The meaning of constitutional freedom of religion and restriction of government’s establishment or prohibition has changed over the country’s history. Originally, a tacit support of Christianity, especially Protestant sects, was practically an unquestioned part of government speeches and general protocol. Even today, there are many references to a Supreme Being and our dependence on Him from our money to opening exercises of the Supreme Court. It is of note from a historical point of view that although the Fourteenth Amendment was passed in the late 19th century, it was not until about the middle of the 20th century that its language began to regularly be applied to religion in the public schools, as can readily be observed from the dates of the cases cited herein.

Relevant Laws

The First Amendment to the Federal Constitution states, “Congress shall make no law respecting an establishment of religion, or prohibiting the free exercise thereof.” The First (and by extension to the states, the Fourteenth Amendment) stipulation neither to support nor hinder religion has resulted in laws such as this one in North Carolina:

    To Ensure Freedom of Religion. - No local board of education shall have a policy of denying, or that effectively prevents participation in, prayer in public schools by individuals on a voluntary basis, except when necessary to maintain order and discipline. No local board of education shall encourage or require any person to participate in prayer or influence the form or content of any prayer in public schools. This subdivision shall not be construed to direct any local board of education to take any action in violation of the Constitutions of North Carolina or the United States (§ 115C-47, chapter 115C, 29b)

Major Legal Cases

Religious instruction, prayer, and Bible reading in public schools

There are a number of important cases to consider regarding how religion can be expressed in the public schools. As noted above, until the passage of the 14th amendment to the Federal constitution, each state could have its own official religion. For decades many public schools, therefore, had included prayer, Bible reading, classes in religious instruction, and so forth in their program of instruction. Although the 14th amendment was passed soon after the Civil War, it was not until the mid 20th century that cases were brought to the courts using this amendment to demand that religion be, to a large extent, removed from public schools. In McCollum v. Board of Education, 333 U.S. 203 (1948), the Court found religious instruction in public schools a violation of the establishment clause and therefore unconstitutional. However, in Zorach v. Clausen, 343 U.S. 306 (1952), the decision was that release time from public school classes for religious instruction does not violate the establishment clause.

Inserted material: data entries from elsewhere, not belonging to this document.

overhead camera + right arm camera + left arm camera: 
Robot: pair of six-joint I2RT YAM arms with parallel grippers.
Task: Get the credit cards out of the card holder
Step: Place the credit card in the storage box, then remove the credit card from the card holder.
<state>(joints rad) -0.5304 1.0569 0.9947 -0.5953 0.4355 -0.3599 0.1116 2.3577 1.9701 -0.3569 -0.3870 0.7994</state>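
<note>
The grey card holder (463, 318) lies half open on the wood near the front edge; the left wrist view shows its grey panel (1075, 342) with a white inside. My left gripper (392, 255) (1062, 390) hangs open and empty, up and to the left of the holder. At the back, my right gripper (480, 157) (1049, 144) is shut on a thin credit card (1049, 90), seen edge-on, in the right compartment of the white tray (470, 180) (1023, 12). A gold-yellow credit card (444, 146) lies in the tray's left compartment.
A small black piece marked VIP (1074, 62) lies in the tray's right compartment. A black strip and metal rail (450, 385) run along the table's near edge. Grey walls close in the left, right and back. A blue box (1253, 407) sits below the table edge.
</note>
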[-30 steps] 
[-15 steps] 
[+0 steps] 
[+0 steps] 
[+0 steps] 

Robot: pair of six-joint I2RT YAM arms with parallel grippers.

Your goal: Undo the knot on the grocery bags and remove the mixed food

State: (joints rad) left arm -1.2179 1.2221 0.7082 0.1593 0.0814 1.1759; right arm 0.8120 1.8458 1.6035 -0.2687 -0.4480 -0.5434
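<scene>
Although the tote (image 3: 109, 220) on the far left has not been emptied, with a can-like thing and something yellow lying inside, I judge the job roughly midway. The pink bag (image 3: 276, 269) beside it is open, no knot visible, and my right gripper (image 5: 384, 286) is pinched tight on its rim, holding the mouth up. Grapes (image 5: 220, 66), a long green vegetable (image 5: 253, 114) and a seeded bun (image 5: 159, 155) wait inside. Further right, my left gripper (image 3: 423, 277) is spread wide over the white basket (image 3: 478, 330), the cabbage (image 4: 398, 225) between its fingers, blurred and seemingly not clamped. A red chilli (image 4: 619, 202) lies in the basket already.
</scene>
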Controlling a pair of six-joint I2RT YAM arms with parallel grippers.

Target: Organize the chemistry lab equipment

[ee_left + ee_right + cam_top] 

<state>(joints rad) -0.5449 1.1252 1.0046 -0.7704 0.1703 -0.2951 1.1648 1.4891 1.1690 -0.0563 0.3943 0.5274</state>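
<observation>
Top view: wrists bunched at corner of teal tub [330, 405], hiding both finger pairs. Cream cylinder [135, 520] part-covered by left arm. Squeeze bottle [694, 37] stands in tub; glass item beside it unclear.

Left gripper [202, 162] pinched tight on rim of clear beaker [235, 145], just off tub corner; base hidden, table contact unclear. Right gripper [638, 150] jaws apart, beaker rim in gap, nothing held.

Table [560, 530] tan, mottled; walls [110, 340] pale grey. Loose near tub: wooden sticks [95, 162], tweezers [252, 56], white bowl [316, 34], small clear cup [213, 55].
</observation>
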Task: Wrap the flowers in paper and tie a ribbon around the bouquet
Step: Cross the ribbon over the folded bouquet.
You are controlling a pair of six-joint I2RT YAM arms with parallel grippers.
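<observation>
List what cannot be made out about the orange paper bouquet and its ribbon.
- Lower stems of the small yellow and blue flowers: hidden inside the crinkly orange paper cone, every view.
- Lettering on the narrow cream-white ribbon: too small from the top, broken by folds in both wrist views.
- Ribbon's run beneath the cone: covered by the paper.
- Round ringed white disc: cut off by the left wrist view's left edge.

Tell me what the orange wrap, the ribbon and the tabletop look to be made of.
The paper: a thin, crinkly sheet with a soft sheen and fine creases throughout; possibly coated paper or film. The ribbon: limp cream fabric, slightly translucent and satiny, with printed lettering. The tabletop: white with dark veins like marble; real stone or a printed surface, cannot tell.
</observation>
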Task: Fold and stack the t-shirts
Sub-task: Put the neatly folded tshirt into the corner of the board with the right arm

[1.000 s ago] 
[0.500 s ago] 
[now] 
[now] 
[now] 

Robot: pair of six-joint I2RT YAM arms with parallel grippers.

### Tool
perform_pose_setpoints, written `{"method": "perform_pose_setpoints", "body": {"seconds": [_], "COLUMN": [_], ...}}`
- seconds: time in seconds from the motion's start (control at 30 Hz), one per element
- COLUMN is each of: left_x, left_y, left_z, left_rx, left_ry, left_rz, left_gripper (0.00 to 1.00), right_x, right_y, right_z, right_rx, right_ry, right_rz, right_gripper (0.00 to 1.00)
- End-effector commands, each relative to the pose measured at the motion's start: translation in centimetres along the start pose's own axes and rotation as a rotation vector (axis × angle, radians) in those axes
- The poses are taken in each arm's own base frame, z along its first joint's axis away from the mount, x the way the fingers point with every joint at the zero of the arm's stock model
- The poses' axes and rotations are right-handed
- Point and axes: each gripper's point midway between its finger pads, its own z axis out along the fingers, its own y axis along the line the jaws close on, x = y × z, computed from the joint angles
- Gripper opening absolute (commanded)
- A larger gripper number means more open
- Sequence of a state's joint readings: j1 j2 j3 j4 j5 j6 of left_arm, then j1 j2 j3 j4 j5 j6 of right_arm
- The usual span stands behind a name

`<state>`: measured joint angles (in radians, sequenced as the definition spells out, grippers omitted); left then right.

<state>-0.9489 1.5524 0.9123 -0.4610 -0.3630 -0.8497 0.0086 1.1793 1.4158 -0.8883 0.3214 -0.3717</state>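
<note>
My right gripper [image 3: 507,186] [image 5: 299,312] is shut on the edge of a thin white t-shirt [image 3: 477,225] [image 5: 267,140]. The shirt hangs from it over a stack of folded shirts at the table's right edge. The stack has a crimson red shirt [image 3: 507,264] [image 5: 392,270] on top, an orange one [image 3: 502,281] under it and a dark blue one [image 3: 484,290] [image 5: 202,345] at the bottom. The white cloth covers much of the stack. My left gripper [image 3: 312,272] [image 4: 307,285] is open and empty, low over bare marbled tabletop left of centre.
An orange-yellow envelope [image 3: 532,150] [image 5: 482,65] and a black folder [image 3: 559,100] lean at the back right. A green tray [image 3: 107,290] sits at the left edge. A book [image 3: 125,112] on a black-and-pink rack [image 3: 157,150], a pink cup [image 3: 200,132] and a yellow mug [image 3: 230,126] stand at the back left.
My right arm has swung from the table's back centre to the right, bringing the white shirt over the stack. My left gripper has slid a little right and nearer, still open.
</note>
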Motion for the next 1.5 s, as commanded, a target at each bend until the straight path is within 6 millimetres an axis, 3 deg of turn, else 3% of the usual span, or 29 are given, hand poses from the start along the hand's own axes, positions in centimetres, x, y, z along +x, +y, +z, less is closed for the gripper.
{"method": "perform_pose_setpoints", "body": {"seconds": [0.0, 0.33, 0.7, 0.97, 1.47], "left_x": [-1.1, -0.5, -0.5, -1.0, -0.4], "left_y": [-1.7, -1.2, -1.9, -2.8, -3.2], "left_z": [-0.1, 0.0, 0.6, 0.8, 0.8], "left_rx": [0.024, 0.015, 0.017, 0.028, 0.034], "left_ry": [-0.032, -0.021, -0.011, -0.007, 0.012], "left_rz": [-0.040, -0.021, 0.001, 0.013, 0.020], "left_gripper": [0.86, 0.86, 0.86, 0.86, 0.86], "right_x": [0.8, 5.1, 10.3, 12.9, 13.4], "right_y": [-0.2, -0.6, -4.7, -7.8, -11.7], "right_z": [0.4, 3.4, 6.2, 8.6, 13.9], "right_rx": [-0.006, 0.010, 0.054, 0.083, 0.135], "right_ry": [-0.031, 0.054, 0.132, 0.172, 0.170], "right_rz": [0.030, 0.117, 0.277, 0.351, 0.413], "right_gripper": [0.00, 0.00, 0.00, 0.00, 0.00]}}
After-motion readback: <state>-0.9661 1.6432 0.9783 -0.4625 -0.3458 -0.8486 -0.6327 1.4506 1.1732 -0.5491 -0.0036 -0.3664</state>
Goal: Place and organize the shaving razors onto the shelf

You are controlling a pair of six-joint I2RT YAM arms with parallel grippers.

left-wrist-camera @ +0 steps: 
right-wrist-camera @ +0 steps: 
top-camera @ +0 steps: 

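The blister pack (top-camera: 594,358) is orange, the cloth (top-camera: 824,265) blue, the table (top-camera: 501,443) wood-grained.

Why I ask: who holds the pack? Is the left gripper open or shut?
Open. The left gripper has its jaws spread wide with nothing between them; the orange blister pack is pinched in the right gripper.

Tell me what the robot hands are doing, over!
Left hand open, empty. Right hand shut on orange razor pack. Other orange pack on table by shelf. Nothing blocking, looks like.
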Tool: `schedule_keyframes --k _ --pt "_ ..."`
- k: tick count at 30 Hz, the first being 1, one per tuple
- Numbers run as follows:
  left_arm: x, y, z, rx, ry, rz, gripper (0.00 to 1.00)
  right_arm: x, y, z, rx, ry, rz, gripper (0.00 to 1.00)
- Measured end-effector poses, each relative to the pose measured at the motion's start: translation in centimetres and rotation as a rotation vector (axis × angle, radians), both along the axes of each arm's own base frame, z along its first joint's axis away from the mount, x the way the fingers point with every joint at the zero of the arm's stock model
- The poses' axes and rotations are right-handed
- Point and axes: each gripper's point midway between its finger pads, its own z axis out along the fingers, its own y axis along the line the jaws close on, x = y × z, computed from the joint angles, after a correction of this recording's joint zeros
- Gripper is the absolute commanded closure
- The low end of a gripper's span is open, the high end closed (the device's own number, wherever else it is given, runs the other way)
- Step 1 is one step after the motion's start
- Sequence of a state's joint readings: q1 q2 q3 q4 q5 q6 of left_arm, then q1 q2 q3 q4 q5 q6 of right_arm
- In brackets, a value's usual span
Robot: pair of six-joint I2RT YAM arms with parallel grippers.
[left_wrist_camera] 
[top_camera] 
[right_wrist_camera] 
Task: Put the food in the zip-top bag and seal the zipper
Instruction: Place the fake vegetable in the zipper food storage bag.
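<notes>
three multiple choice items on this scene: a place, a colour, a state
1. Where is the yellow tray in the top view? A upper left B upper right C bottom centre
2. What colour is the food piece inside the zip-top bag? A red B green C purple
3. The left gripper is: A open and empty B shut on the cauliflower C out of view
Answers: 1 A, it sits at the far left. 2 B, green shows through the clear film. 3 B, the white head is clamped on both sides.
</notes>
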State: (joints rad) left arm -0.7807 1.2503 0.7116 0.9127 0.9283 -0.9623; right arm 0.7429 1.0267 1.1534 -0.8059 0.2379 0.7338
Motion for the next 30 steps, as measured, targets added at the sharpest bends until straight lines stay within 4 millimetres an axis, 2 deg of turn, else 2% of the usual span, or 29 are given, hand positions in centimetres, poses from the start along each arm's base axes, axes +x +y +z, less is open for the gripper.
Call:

Prayer in school, especially at the start of the day, had been a regular feature in most public schools since their creation. In Engel v. Vitale, 370 U.S. 421 (1962), the Court found such school prayer unconstitutional. The school board in New York had the argument that the prayer students were saying was non-sectarian and voluntary. Nevertheless, the Court’s majority opinion included the statement that governments cannot “...compose official prayers for any group of the American people to recite as a part of a religious program carried on by government.” In Lee v. Weisman, 112 SCt. 2649 (1992), prayer at public school graduation ceremonies was found to violate the establishment clause and is therefore unconstitutional. The circumstance prompting that case was that of was a rabbi who included a prayer as part of commencement addresses.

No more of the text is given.